[Webinar] Bringing Flink to On-Prem and Private Clouds | Register Now

Building Confluent Cloud – Here’s What We’ve Learned

Written By

In July 2017, Confluent launched a private preview of what would later be known as Confluent Cloud. This platform as a service product has grown rapidly; less than three years after its inception, Confluent Cloud is offered on all major cloud providers, spans numerous regions, and hosts thousands of Apache Kafka® brokers. Along the way, we have continuously enhanced the architecture, grown the team rapidly, and learned a lot! This brings us here, where we’ll explore the current architecture of Confluent Cloud, how our experience with the product has benefitted both Apache Kafka and Kafka in Confluent Cloud, and finally some of the lessons we’ve learned.

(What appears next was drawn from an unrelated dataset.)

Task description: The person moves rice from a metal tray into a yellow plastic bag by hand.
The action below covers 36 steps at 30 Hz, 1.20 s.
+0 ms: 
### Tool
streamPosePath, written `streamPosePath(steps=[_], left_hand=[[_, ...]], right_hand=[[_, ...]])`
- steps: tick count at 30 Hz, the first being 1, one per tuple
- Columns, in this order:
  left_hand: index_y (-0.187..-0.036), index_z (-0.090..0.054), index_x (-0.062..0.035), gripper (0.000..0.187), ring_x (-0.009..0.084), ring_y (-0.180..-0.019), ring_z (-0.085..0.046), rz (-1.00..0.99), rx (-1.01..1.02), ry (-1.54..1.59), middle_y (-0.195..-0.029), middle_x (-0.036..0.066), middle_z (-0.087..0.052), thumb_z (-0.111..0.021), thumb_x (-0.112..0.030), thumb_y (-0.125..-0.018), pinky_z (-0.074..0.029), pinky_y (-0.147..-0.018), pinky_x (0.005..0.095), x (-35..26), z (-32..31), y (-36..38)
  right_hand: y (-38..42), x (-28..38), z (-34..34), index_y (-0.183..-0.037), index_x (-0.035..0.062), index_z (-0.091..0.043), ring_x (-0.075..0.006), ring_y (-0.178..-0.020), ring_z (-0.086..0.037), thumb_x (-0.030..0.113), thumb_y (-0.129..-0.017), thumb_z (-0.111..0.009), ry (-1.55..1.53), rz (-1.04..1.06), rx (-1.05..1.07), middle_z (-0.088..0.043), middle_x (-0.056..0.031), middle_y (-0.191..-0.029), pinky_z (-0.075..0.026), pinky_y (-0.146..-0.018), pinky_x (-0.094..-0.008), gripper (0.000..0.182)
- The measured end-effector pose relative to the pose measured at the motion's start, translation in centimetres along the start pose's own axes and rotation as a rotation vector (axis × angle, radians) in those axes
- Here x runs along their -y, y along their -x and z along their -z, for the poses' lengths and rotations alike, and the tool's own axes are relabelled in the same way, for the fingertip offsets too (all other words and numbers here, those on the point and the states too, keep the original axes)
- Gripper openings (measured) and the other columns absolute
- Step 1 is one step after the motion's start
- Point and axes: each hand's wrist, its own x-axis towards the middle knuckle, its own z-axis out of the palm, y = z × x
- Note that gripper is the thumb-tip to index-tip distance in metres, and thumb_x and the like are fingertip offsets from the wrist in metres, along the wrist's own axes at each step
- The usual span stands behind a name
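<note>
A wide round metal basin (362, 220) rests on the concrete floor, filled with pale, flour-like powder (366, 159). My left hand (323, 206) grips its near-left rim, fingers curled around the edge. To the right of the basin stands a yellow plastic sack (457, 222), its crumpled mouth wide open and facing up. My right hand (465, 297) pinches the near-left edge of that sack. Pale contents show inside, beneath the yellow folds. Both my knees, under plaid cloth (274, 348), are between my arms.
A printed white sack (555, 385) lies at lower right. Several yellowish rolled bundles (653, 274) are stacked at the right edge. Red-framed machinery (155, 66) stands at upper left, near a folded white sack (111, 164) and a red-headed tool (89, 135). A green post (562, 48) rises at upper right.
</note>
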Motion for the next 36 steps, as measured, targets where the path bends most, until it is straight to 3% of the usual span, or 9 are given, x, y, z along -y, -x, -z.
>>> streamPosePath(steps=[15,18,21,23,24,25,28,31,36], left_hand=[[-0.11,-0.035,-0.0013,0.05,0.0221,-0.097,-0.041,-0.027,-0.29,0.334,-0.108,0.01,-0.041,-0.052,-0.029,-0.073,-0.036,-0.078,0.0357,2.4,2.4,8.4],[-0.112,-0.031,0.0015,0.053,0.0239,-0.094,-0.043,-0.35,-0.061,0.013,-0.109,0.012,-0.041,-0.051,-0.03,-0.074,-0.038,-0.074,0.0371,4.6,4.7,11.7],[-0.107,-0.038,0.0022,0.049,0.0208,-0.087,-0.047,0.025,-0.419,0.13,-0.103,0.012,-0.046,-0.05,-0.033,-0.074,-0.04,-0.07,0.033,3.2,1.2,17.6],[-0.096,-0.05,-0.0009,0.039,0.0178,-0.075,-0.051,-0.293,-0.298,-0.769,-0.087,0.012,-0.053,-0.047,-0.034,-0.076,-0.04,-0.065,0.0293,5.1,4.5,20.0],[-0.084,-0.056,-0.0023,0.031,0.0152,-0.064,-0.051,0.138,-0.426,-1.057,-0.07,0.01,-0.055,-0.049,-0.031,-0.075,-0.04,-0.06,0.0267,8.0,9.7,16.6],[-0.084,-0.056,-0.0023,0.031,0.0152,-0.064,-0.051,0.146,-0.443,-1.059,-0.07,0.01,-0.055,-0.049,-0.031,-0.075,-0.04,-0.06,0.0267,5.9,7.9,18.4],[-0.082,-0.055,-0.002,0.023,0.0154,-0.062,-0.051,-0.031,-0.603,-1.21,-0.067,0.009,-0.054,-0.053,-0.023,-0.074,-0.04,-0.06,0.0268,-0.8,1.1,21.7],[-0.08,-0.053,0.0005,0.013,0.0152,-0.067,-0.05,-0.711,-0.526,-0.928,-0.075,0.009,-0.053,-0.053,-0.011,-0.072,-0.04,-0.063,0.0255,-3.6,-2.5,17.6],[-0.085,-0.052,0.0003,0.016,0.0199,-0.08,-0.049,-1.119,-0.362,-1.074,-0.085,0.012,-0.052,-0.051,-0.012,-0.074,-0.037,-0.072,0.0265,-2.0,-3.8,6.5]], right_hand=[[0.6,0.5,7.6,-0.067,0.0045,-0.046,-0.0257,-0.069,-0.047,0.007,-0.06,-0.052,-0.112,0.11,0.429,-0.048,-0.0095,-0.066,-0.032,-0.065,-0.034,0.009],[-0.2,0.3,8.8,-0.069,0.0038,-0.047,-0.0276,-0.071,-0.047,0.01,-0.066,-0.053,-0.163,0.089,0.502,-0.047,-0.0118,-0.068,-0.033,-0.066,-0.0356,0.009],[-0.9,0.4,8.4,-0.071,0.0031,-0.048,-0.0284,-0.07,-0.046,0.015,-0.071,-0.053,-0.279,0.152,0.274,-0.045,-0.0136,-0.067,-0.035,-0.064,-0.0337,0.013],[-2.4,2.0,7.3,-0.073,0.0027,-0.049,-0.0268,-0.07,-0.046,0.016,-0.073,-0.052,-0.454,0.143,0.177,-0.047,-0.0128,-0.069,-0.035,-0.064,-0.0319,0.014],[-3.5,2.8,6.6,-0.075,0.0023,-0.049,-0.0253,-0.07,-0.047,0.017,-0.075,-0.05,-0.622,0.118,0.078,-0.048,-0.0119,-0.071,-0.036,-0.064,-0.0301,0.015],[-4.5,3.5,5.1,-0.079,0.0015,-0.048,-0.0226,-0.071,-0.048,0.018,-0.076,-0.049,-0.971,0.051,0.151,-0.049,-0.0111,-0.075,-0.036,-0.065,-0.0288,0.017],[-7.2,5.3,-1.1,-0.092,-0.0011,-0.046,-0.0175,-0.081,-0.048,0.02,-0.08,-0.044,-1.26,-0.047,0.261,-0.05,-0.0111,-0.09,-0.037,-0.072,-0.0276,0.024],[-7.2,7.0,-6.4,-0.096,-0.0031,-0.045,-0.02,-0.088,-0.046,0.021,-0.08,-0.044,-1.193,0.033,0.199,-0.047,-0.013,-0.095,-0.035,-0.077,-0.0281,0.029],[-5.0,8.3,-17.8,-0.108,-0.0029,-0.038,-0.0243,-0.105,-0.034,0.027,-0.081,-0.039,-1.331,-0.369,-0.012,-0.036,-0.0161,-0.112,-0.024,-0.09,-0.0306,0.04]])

If you are new to Confluent Cloud or just need a refresher, I recommend starting by reading Announcing Confluent Cloud: Apache Kafka as a Service, where Neha Narkhede describes how Confluent Cloud is easy to use within a source-available ecosystem, provides a cloud-agnostic solution, grants early access to features, offers operational expertise from Confluent, and more. For an overview of what to expect from a managed Kafka service, see The Rise of Managed Services for Apache Kafka by Ricardo Ferreira.

Our current architecture

The architecture of Confluent Cloud can be broken into two major pieces: the control plane and the data plane. We’ll discuss these one at a time, starting with the data plane. Specifically, we’ll focus on the data plane’s network architecture.

Data plane network

A data plane network architecture includes everything needed to enable your applications to communicate with a hosted product. For Confluent Cloud, this varies slightly depending on the type of physical cluster it is exposing (e.g., Kafka, Confluent Schema Registry, ksqlDB, or Kafka Connect). We’ll focus here on a physical Kafka cluster (PKC). The following diagram gives a high-level outline of the Kafka data plane.

Kafka Data Plane

As illustrated, each broker is exposed via a layer 4 load balancer, which is addressable with a DNS record. But this in itself isn’t a good experience for a managed Kafka cluster—we want to abstract away the brokers altogether so that a client doesn’t have to include each individual broker in its configuration. This allows us to dynamically scale clusters in response to changing workloads, without requiring configuration changes in the client.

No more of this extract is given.